### Exercise aim
The whole listing needs retyping exactly; keep the pictures out of it.

### Data block

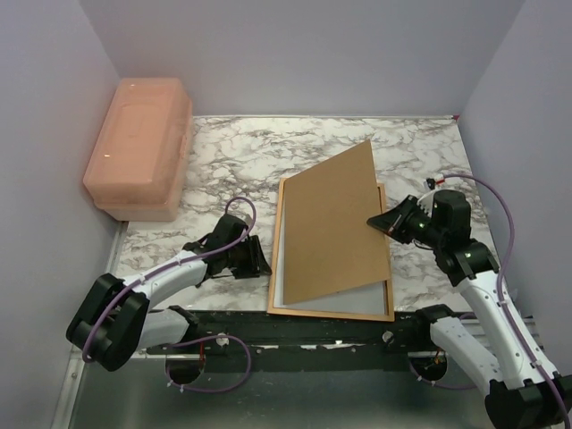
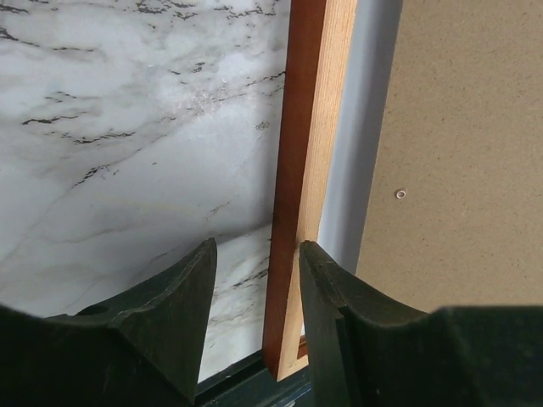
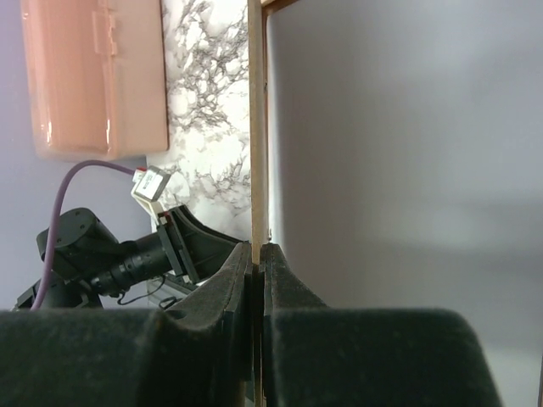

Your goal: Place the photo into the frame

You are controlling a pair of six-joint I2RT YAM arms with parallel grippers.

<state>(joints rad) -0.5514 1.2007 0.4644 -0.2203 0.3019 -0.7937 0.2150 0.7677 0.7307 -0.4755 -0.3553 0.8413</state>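
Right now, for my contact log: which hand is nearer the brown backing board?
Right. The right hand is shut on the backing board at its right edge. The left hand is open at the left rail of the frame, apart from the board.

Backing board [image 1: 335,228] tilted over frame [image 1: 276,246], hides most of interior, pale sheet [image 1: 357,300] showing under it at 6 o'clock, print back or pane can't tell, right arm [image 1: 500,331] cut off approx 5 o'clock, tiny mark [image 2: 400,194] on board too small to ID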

### Answer space
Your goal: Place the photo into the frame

You are controlling a pair of six-joint I2RT YAM arms with parallel grippers.

<state>(joints rad) -0.5514 1.2007 0.4644 -0.2203 0.3019 -0.7937 0.2150 0.7677 0.7307 -0.4755 -0.3553 0.8413</state>
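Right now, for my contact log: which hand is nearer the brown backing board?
Right. The right hand is shut on the backing board at its right edge. The left hand is open at the left rail of the frame, apart from the board.

Backing board [image 1: 335,228] tilted over frame [image 1: 276,246], hides most of interior, pale sheet [image 1: 357,300] showing under it at 6 o'clock, print back or pane can't tell, right arm [image 1: 500,331] cut off approx 5 o'clock, tiny mark [image 2: 400,194] on board too small to ID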

The response is now finished.